Your assignment =
Search the material below for the word "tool" and copy every line in which it occurs.

Data =
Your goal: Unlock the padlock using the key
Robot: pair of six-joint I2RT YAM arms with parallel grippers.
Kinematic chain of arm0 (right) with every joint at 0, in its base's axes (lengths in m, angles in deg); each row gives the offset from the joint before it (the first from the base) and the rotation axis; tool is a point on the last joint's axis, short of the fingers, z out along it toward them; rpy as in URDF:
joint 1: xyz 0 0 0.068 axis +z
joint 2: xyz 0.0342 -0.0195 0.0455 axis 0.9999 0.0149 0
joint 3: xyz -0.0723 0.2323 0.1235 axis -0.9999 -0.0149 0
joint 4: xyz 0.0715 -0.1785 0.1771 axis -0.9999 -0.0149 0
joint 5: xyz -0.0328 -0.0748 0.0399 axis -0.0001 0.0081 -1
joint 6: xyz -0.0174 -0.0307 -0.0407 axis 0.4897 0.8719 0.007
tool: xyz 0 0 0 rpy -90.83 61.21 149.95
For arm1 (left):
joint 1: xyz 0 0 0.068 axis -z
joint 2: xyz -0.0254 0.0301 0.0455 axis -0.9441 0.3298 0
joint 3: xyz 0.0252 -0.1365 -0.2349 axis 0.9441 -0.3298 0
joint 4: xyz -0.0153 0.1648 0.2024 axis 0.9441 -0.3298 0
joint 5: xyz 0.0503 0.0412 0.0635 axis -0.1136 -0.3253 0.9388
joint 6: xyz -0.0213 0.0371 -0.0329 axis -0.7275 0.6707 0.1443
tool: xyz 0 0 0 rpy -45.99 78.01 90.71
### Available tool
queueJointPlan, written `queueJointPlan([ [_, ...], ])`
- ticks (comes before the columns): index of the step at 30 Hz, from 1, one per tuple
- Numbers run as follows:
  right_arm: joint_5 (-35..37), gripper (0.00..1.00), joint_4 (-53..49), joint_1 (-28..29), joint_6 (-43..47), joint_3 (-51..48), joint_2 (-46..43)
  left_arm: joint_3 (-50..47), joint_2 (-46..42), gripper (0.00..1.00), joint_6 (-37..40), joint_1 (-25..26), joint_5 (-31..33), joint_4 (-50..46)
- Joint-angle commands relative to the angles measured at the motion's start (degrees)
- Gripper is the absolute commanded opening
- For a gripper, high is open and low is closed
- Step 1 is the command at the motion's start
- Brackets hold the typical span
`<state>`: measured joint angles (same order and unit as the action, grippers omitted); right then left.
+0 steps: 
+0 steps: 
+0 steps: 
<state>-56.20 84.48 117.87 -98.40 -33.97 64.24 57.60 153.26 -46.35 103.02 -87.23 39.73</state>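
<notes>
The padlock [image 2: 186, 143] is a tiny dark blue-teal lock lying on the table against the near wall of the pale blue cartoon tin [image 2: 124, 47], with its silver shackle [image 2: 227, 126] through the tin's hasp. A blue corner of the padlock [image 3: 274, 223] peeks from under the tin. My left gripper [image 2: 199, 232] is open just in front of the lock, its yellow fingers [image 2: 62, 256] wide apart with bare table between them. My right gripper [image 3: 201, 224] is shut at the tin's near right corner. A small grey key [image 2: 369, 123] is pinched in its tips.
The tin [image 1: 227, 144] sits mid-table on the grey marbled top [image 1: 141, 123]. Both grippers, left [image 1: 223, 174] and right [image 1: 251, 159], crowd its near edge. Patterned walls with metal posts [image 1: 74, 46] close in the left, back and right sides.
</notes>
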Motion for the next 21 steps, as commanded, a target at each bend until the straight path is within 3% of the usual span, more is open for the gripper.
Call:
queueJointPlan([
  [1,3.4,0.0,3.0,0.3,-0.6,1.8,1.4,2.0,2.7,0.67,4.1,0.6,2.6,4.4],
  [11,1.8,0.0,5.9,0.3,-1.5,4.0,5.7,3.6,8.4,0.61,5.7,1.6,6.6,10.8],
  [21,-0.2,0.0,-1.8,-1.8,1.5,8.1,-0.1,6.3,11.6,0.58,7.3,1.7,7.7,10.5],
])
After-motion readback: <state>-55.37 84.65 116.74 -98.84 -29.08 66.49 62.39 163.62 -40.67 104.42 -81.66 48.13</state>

Result =
Kinematic chain of arm0 (right) with every joint at 0, in its base's axes (lengths in m, angles in deg); each row gives the offset from the joint before it (the first from the base) and the rotation axis; tool is a point on the last joint's axis, short of the fingers, z out along it toward them; rpy as in URDF:
tool: xyz 0 0 0 rpy -90.83 61.21 149.95
tool: xyz 0 0 0 rpy -45.99 78.01 90.71
### Available tool

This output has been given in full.